By the way, that pic of a stuffing box hose looks to have been caught on something and ripped..that's not what a cracked hose will look like.
Seriously, look at the picture. The angle of the tear doesn't follow the angle of the nylon wrap in the hose. Plus, if you save the pic and blow it up, you can see where the snag actually caught, came loose and caught again.. Looks like it was snagged from the middle and was twisted to the right, since the attaching clamp (hose clamp) hose protector (the dark black thing under the two hose clamps) is actually COVERING part of the tear. This is the same type of nylon hose used for exhaust
connectors for thru-hull exhausts and also for turbocharger and intercooler connections as well as for Farm Tractor radiator hoses. It has around 3 layers and is the equivelant of having weather
checks on an 8 ply mobile home tire sidewall. The first ply is cosmetic. However, if you can insert a screwdriver PAST the first layer or two..then you replace the tire. Since these have zero positive pressure (unlike when they're used in radiator and turbocharged applications where they see 30 PSI and HEAT, they rarely disintegrate unless exposed to fuel
Also, oddly enough, hoses seem to deteriorate more from the inside OUT when exposed to heat, since engine heat will hit the inside of the hose first.
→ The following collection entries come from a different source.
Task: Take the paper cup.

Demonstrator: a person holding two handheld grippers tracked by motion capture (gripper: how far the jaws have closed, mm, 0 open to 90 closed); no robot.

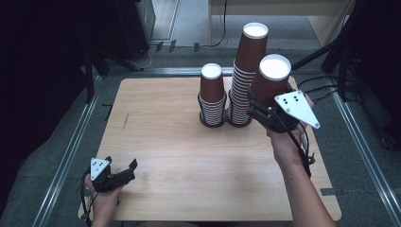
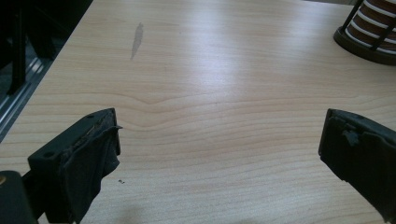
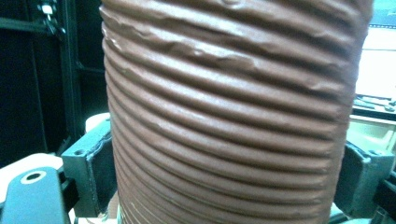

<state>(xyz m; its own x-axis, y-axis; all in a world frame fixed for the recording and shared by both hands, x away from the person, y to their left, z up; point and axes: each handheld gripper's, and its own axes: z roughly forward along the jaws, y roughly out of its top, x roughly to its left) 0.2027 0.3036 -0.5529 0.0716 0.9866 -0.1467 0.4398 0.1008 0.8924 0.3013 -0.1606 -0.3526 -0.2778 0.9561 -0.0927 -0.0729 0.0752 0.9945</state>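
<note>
From above, we see the right gripper point(image 1: 263, 109) pinching a brown ribbed cup point(image 1: 271, 78) just beside the tall stack point(image 1: 246, 75); a careless swing could topple it. Our left gripper point(image 2: 219, 154) rests spread over bare table point(image 2: 210, 70). Close up, the cup's point(image 3: 229, 121) wall looks dented, possibly from squeezing.

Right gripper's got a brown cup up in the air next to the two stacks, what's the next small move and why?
Probably carry the ribbed brown paper cup left and lower it onto the shorter stack. The right gripper is shut on the cup, held clear of the table beside the taller stack. The shorter stack seems the easier target, though either could be intended. The left gripper rests open.
</note>
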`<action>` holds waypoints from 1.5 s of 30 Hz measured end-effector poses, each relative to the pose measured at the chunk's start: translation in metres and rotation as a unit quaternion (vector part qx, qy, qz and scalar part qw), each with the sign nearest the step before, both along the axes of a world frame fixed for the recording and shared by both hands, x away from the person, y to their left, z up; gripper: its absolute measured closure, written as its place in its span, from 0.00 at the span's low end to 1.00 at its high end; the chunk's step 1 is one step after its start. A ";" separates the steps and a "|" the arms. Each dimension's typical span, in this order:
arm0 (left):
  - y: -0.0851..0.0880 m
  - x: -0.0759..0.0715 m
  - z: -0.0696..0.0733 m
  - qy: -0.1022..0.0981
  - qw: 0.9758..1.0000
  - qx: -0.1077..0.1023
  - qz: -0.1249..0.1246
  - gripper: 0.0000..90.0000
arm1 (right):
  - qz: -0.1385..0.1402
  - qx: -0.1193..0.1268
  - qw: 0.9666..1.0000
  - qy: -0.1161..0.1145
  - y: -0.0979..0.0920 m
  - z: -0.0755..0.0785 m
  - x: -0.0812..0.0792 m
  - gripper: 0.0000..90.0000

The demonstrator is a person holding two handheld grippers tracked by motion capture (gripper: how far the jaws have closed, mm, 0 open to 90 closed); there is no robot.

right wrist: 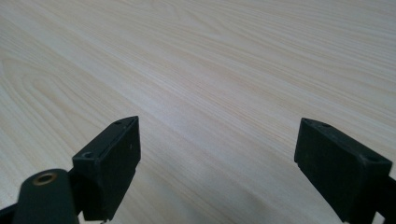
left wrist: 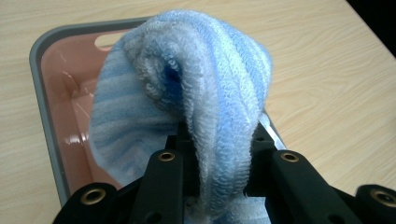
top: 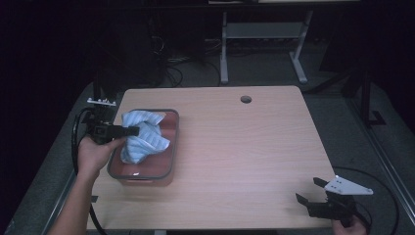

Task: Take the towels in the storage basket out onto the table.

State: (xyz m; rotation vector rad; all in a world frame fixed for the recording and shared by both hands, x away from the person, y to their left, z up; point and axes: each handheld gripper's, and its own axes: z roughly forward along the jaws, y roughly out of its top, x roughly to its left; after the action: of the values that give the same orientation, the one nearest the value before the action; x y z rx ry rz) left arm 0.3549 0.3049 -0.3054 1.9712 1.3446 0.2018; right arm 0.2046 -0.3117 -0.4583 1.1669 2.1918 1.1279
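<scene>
Near the left edge of the tabletop [top: 235, 147], a pink bin [top: 169, 169] with a grey rim, long side running front to back. Above and partly inside it, a blue striped towel [top: 142, 137], bunched and hanging in folds. Left gripper [top: 132, 130] clamped tight on a thick fold of that towel, jaws squeezed in on the terry cloth from both sides, as seen close up in the left gripper view [left wrist: 219, 154], with the lower part of the cloth draped down toward the bin floor. Right gripper [top: 313, 191] at the front right corner of the tabletop, jaws spread wide, nothing between them, bare wood beneath in the right gripper view [right wrist: 217, 149]. Step in hand, by the look of it: lifting the towel out of the bin. Next move likely calls for more height, enough to bring the trailing folds clear of the rim without dragging the light bin along, then a carry toward open wood at the middle. Possibly a second grip from the idle side to spread the cloth.
</scene>
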 end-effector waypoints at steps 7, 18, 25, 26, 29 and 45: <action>-0.001 -0.002 0.012 -0.013 1.000 -0.007 0.000 0.81 | -0.001 0.000 1.000 -0.001 0.000 0.001 -0.001 0.15; -0.010 -0.005 0.035 -0.030 0.999 -0.025 -0.012 0.81 | -0.004 -0.001 1.000 -0.001 0.000 0.001 0.000 0.15; -0.030 -0.002 0.046 -0.039 0.998 -0.022 -0.036 0.81 | -0.004 -0.001 1.000 -0.004 -0.001 0.001 0.000 0.15; -0.033 -0.001 0.047 -0.039 0.998 -0.021 -0.039 0.81 | -0.004 0.000 1.000 -0.003 -0.001 0.001 0.000 0.15; -0.040 0.000 0.048 -0.039 0.998 -0.020 -0.043 0.81 | -0.005 0.000 1.000 -0.003 -0.001 0.001 0.000 0.15; -0.089 0.008 0.060 -0.050 0.995 -0.014 -0.091 0.81 | -0.007 0.003 1.000 -0.002 -0.002 0.001 0.000 0.15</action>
State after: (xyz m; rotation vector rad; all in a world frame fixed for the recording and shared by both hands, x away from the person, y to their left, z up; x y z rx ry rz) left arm 0.3631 0.2160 -0.2450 2.0181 1.0925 0.1911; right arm 0.2042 -0.3137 -0.4572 1.1789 2.1754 1.1305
How many engine hoses have you changed in your car that were torn up internally but looked decent on the outside? I race
and have for 30 years or more, and I've yet to blow a radiator hose from an outside scuff like that.
The outer nylon wrap is there just for that reason too, to protect the hose. I wouldn't say that the hose in the pic doesn't have internal damage from that scuff that happened over time, but since the area isn't pressurized much, or tremendously hot, like a radiator or heater hose is on an engine, I seriously doubt it was anywhere near failing.
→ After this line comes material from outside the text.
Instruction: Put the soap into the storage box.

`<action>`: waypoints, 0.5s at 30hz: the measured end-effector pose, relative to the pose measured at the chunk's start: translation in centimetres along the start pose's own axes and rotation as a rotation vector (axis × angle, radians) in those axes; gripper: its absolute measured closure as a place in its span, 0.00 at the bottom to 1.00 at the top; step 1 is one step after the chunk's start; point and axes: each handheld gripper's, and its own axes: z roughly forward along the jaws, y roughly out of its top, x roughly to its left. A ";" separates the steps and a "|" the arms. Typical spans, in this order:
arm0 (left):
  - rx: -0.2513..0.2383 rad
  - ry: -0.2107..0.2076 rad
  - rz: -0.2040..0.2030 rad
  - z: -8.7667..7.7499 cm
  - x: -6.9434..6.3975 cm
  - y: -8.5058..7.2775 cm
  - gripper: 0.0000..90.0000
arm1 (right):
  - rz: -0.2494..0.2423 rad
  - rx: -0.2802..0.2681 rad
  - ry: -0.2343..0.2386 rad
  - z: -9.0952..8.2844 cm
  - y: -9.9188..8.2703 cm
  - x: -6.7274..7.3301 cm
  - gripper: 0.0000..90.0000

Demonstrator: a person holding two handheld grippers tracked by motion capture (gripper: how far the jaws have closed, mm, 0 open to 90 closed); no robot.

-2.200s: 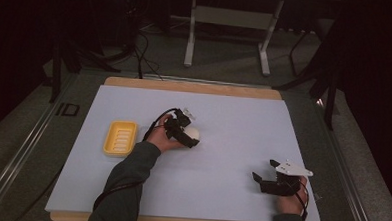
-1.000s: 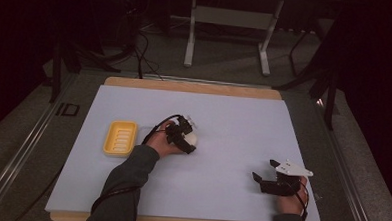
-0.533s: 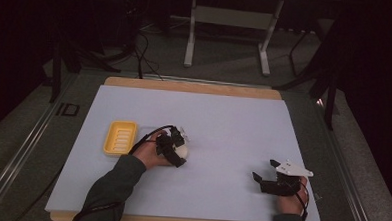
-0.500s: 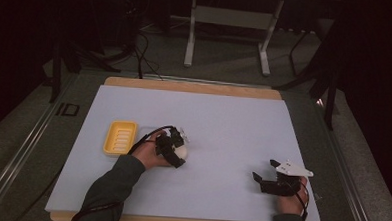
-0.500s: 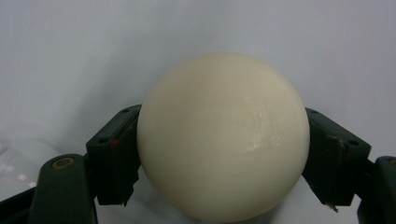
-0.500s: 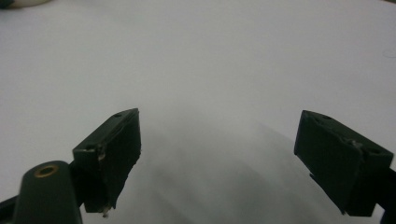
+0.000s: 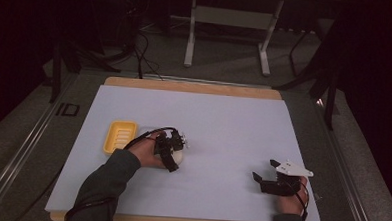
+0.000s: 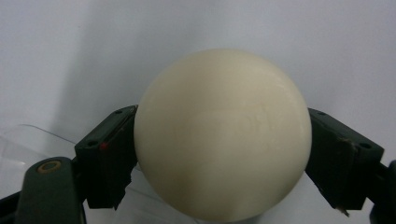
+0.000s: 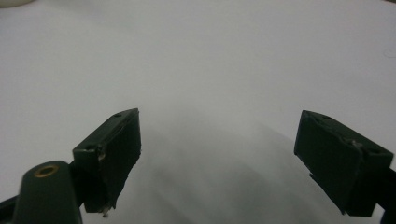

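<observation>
Cream-white and smooth, a ball (image 8: 223,135) sits between the two black jaws of the left gripper (image 8: 223,161). In the left gripper view the left pad (image 8: 114,156) lies right against the ball's side; at the right pad (image 8: 334,161) I cannot tell whether there is contact or a hair of a gap. The jaws have just been opening, with the ball between them, so the clamp looks slackened rather than tight, and the ball appears to rest on the pale sheet below.

From the high view, the ball (image 7: 178,155) lies on the white sheet (image 7: 223,121) that covers the wooden table (image 7: 195,86), just to the right of a yellow tray (image 7: 120,136). The left gripper (image 7: 171,150) sits over the ball, near the tray but not touching it, held by the person's left hand (image 7: 149,151), with a grey sleeve (image 7: 105,186) running back toward the table's near edge. A black cable (image 7: 145,136) loops from this gripper toward the tray.

The right gripper (image 7: 266,179) is well to the right of the tray, close to the near edge of the sheet, held in the right hand (image 7: 290,197). Its jaws stand wide apart with nothing between them; in the right gripper view (image 9: 229,161) only the bare sheet lies beyond them.
</observation>
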 end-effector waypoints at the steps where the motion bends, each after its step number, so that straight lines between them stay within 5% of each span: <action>1: 0.007 -0.003 0.003 0.0 0.1 0.1 0.20 | 0.001 0.000 0.000 0.0 0.0 0.0 0.16; 9: 0.060 -0.046 0.031 0.3 0.8 0.7 0.18 | 0.000 0.002 0.001 0.0 0.0 0.0 0.16; 15: 0.091 -0.039 0.059 0.3 0.7 1.1 0.18 | 0.001 0.002 0.001 0.0 0.0 0.0 0.16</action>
That's like having your car mechanic
say you need new brake calipers because you have a weather
cracked dust cover on your caliper puck
. That dust cover has NOTHING to do with sealing the caliper..but it DOES keep dirt away from the internal seal..but you can simply wipe a coat of black RTV around the dust cover to fix any minor cracks. However, if you drive in any heavy dust, rain, snow, etc, and the dust cover is missing, then you get a new dust cover and install it, but you don't need a new caliper unless you're losing brake fluid thru the seal or the caliper puck
Oh, and if you own Michelin tires, they have a tendancy to dry out a bit faster than other brands. However, if the tire dealer tries to sell you new tires, yet your tires have nearly new tread (especially trailer tires that weren't covered) you can simply swap the tire around on the rim..the rear facing sidewall usually IS NOT cracked because it has been protected from UV exposure.
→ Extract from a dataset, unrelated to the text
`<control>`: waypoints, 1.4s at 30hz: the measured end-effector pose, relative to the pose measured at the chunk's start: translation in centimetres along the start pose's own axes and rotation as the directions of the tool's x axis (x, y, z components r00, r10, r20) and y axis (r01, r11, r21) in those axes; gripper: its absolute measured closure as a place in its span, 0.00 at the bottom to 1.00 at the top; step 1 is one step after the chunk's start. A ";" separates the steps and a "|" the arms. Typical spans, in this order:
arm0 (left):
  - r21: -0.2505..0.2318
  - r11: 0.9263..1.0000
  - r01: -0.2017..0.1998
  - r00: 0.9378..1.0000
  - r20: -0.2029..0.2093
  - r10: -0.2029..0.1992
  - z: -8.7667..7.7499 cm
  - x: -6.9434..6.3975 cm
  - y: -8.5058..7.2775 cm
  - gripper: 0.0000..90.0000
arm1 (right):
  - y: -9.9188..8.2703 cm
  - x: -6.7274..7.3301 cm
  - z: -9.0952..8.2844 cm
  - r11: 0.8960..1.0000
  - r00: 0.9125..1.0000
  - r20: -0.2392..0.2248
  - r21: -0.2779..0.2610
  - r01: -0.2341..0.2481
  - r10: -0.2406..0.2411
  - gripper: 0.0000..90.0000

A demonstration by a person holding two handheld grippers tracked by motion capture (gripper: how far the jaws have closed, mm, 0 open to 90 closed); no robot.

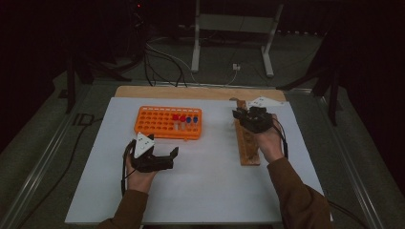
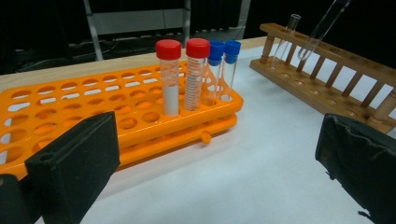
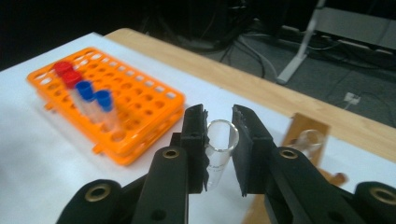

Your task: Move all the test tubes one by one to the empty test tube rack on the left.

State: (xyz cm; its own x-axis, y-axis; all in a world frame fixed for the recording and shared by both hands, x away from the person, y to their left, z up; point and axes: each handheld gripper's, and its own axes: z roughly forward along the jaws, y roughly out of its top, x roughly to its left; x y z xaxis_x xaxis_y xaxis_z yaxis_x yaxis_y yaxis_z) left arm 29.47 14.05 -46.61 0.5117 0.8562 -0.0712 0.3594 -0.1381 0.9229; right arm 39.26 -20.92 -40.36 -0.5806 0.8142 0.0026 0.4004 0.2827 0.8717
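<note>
1. My left gripper hovers low over the white table, in front of the orange tube rack. Its jaws stand wide apart and hold nothing; in the left gripper view I see the two black pads far from each other, with bare table between them.
2. The orange tube rack lies flat on the left half of the table. At its right end stand four capped tubes in a row: two red-capped tubes and, just beside them, two blue-capped tubes. The first red-capped tube has white content in its lower part.
3. To the right lies the wooden test tube rack, with its long side running away from me. In the left gripper view one glass tube stands in a hole near its far end.
4. My right gripper is above the far part of the wooden rack. Its jaws are clamped on an open glass test tube, which sits between the pads with its mouth up. In the left gripper view this tube is tilted above the rack.
</note>
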 end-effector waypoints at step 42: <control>0.046 0.987 -0.153 0.973 0.179 0.142 6.6 -6.8 2.9 0.65 | -0.8 8.0 1.5 0.997 0.950 -0.310 0.046 0.062 -0.045 0.85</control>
State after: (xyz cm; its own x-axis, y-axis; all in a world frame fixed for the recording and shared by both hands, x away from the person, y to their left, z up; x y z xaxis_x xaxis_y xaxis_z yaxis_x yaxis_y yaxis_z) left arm 32.14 4.51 -45.95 0.6890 0.7247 -0.0056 0.3126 -0.2903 0.9044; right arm 35.31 -13.86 -41.81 -0.7889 0.6036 0.1150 0.3955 0.3555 0.8469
Believe it or not, I've had RV guys tell me to slather a bunch of SPF50 sunscreen on the exposed sidewalls to keep them from suffering UV related deterioration too.
Anyway, the big part of any hose is the inside of the hose..especially if it is a multi-layer hose. If the inside gets soft, THAT will allow a blowout. Just like if you have a bubble in the sidewall of a car tire..That's a BREACH of the inner surface..sort of like a hernia. THAT needs to be replaced asap.